▶ **Work instruction**
Repeat the data exactly, every last line of it.
+ + +
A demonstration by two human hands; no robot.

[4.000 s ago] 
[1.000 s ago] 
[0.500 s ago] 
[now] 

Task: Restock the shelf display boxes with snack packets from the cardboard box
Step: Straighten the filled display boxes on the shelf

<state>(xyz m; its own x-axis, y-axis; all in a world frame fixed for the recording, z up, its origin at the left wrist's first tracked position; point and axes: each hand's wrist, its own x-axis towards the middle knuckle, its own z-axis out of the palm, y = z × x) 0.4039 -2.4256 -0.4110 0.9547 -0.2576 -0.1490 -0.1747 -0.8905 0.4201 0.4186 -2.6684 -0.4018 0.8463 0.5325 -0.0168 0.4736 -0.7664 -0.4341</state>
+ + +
▶ **Result of this exercise**
A demonstration by two human hands; no robot.

[4.000 s ago] 
[1.000 s ago] 
[0.500 s ago] 
[now] 

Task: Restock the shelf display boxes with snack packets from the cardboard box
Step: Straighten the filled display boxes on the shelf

<state>(xyz m; its own x-axis, y-axis; all in a world frame fixed for the recording, z up, its origin at the left wrist's first tracked position; point and axes: each hand's wrist, its own x-axis towards the middle knuckle, its own z-axis out of the palm, y = z × x) 0.4039 -2.4256 -0.4110 0.9547 -0.2576 -0.1490 -0.1747 -0.8905 0.4201 0.4186 -2.6684 -0.4018 0.8463 0.5325 -0.0168 0.4736 -0.7664 -0.4341</state>

Nothing else is needed to complete this exercise.